One of the most imaginative exhibits at the Desert Museum, humor is key to educating guests about vulture behaviors that humans consider distasteful—urinating on their legs and vomiting. These normal vulture behaviors have very specific and important roles in the bird’s everyday life.

This exhibit challenged our staff to create innovative methods for educating guests about the seemingly gross habits of the vulture. The result is a fun, interactive exhibit that will thoroughly delight children and adults.

Craig Ivanyi, Executive Director

“This exhibit challenged our staff to create innovative methods for educating guests about the seemingly gross habits of the vulture,” says Craig Ivanyi, executive director of the Desert Museum. “The result is a fun, interactive exhibit that will thoroughly delight children and adults.”

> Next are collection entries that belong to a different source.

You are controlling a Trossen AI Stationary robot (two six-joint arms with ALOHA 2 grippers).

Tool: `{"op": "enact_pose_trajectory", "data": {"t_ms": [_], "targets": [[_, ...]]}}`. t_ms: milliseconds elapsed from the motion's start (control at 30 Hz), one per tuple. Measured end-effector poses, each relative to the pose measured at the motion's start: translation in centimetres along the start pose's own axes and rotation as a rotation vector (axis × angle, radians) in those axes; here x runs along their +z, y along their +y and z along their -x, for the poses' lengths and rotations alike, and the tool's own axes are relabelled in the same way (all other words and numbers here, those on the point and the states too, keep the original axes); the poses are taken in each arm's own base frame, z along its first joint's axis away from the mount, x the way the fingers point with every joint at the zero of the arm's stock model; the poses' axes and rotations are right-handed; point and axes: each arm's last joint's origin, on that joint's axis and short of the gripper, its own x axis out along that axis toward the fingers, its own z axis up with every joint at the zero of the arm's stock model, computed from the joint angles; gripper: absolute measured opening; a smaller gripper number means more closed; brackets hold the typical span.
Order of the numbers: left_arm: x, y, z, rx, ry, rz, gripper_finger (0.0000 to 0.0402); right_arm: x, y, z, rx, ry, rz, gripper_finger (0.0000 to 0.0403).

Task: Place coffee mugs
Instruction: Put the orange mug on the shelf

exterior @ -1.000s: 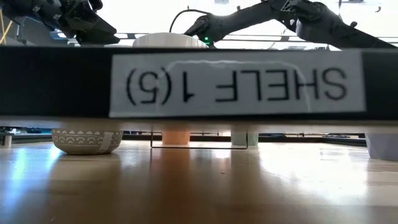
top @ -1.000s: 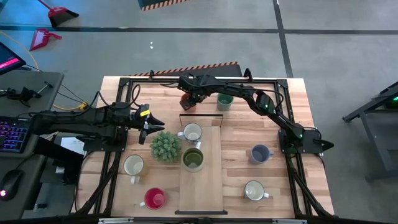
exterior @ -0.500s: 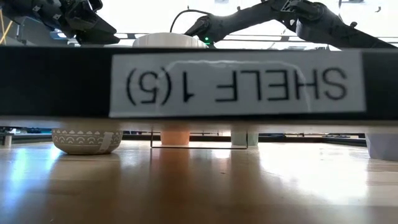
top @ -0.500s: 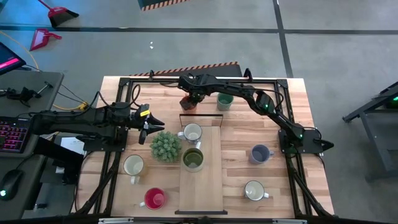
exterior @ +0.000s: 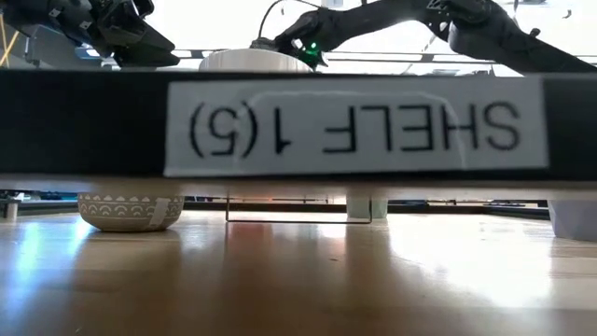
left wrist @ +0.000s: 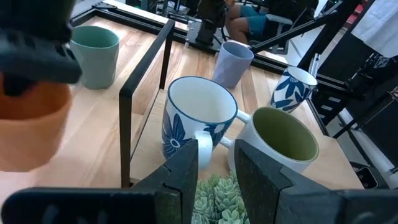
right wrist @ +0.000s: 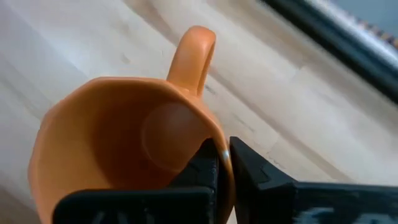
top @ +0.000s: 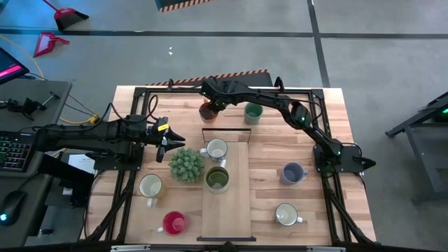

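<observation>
At the far side of the table, your right gripper [right wrist: 224, 158] has pinched the rim of the small orange ceramic mug [top: 208, 110], one finger inside and one outside. The mug is likely hard, smooth and easy to chip, so move it gently. It sits with its mouth up and its handle pointing away from the gripper. Your left gripper [left wrist: 216, 163] waits half open beside the spiky green plant [top: 186, 164], holding nothing.

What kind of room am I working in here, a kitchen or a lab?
Most likely a robotics lab or workshop, not a kitchen: bare concrete floor with dark line markings, a side desk with a backlit keyboard, and a black metal frame bolted around the wooden table.
</observation>
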Motion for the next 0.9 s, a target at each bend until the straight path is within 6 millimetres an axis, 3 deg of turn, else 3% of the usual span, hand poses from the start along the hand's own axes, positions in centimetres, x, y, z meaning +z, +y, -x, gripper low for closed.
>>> {"op": "enact_pose_trajectory", "data": {"t_ms": [267, 633, 900], "targets": [[0.0, 0.0, 0.0, 0.0, 0.002, 0.0, 0.0093, 0.8, -0.1, 3.8, 0.04, -0.071, -0.005, 0.0001], [-0.1, 0.0, 0.0, 0.0, 0.007, 0.0, 0.0093, 1.5, -0.5, 13.3, 0.131, -0.259, 0.022, 0.0], [-0.1, 0.0, 0.0, -0.013, 0.012, 0.0, 0.0093, -1.0, -0.9, 21.2, 0.135, -0.299, 0.096, 0.0]]}}
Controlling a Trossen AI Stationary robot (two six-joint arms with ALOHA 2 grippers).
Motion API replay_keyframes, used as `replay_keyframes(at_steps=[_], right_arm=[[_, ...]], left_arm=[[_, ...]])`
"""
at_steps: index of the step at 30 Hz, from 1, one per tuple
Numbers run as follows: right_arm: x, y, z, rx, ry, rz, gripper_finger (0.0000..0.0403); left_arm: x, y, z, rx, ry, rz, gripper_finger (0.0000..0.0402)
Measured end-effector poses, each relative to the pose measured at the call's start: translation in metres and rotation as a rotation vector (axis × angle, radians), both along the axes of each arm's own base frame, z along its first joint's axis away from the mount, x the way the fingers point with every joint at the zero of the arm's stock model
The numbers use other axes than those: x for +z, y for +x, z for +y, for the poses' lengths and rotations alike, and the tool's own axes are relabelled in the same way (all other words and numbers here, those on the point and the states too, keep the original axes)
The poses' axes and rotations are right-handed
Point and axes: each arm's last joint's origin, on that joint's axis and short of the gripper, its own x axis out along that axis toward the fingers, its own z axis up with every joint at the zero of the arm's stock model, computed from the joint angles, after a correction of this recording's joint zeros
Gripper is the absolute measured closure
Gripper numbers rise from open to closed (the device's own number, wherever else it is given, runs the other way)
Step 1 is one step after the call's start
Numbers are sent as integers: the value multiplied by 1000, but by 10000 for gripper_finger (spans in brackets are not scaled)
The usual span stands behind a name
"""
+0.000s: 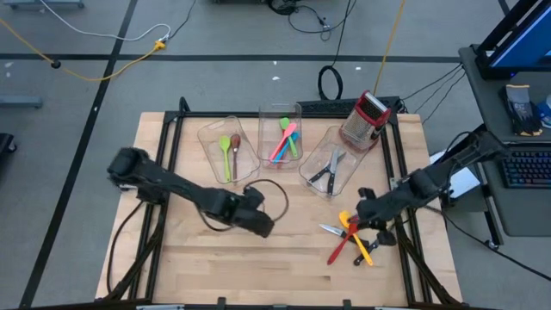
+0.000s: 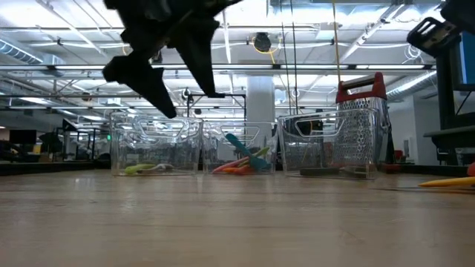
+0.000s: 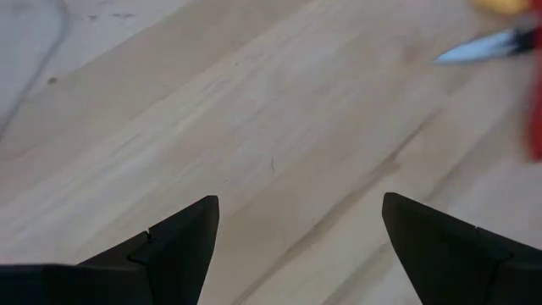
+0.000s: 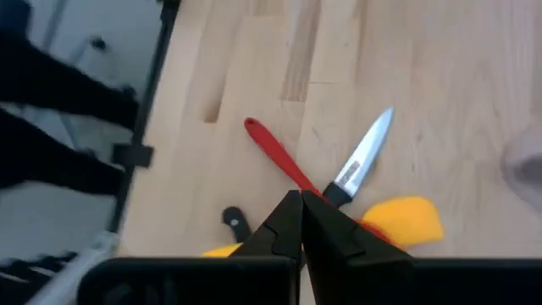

Vulture reproductions around the exhibit encourage visitors to compare their outstretched arms with the wingspan of a vulture—and to experience being a vulture through the eyes of one. 

Several castings of Sonoran Desert plants and animals play both functional and animal enrichment roles in the exhibit. Twenty-foot replicas of Palmer Agaves support the Invisinet enclosing the exhibit. And that javelina the vultures are eating from? It’s a casting with their food bowl slipped inside. The bowl will frequently be moved around the exhibit. 

Vultures play a vital role in the ecosystem by acting as nature’s sanitation engineers. Traits that help them in their waste disposal role include the familiar bald head that keeps rotting flesh from soiling their feathers. Because vultures are at the end of the food chain, scientists study them to monitor the health of the environment.  

The exhibit’s two turkey vultures are a bonded pair that have been together for more than 15 years and have produced at least three clutches of chicks together. The black vulture is a rescue that was rehabilitated at the Audubon Zoo in New Orleans before joining the Desert Museum’s group, or in vulture speak, “committee.” 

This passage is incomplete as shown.